Good weather bad weather you do see the same miserable faces (come on peeps they are all going to work) thankfully the service has improved of  late, I do miss the original old bus drivers, then we got some right misery’s but after an email complaining how crap the service was, it improved, I have no idea if they read all 12000 words, but boy did I feel better after I sent it I should have posted it on here as a blog…………..hmmmm I wonder!

Most of the new drivers have improved their work out look, there are no grumpy ones, one or two of them do drive like it’s a formula one car but hey ho it is better these days, I wish I could say the same for the reverse journey that really is the village of the damned, populated with all manner of arseholes and misfits, I fully understand why some people hate to get the bus at any time, unfortunately for me its simply too late! There is always timing issues on the return leg that cant be helped there is always traffic issues, you simply have to go with the flow on the return leg, I carefully try and identify someone who is not travelling all the way back to Gimpsville simply so that I can yet again claim the seat for myself!

There is one hot spot on the journey home that drives me nuts its crap in a car but wonderful in a bus, as nobody argues with a bloody big bus and once we get through that its plain sailing always back to Gimpsville, usually if it’s a double decker I gaze at the scenery that’s usually hidden from the single decker approach, its actually quite a pleasant journey home! Its when the time tables change that does my head in the weekends and bank holidays , its so obscure you simply have to take pot luck on the way home hence last Monday I had to wait an hour as I had just missed the bloody thing, I wasn’t a happy camper (me with my reputation)!
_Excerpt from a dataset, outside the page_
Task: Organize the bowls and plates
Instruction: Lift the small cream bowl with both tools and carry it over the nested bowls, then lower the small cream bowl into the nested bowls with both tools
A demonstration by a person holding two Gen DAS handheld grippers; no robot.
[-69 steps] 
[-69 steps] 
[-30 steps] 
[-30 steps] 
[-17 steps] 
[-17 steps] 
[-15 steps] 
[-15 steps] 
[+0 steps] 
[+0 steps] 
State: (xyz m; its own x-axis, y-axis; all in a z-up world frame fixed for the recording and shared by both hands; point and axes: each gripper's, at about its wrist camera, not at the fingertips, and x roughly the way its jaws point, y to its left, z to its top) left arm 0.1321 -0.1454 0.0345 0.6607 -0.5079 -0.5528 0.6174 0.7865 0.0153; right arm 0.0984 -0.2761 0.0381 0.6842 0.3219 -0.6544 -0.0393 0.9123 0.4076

Its not cheap either sometimes I think it would be cheaper to travel by car but then I remember I haven’t passed my test and I return to my travel sulk! It was £3.30 for the week, when I started now its £34 for the same journey ……..lets move on now, learn to drive I hear some of you shout, erm that would be a no I still have anger issues from my previous attempts over thirty years ago, as much as I would like to, I think I would need to have a large lottery win to attempt it ever again.

So that’s it that’s what I needed to shake out of my head and get it posted I promise I will post the next one no matter how good the numbers are by next Monday, I have also been giving it some thought as to what to do when I hit the 500 mark and I do have a cunning plan, I will still be posting occasional missives but it might not be blogs, I need to have a better thought process but an idea is formulating, as soon as I now you lot will know, it helps me get less angry with Farcebook, if you follow me there you might an idea of which road I might end up travelling………..watch this space!

So watch the skies for incoming, thank you for all of the kind comments please do keep spreading the disease/word as the blog is growing and that makes me a happier well o slightly happier ( I am still officially a misery the wife keeps telling me), for the rest of my time off I foresee music and snoozing in that order everybody else in the family is off working for the weekend and that is kind  of OK with me (in a selfish kind of way) I can indulge in my favourite pass time……….isolation, until I post the next one (Monday at the latest honest)…………………………Toodles!

Sunday, 19 May 2019

Brute Force & Ignorance



I know, I know, stop kicking off at me, I have been busy, I got a life I had a small holiday from work, I had a small nervous breakdown at the end of said holiday, I fell out with the wife (again) I bought her some flowers (before we fell out D’oh) spiralled out into a bad case of overeating and general malaise and then I had to go back to work so that I could catch up with most of what I had missed, which in the grand scheme things was sod all, but it still did my head in, next time I have no intention of taking my works phone home with me, I know shit will happen even if I’m there or not , I need to stop stressing about what I have no control over, stop being passionate about my job and try and relax with the family………oops!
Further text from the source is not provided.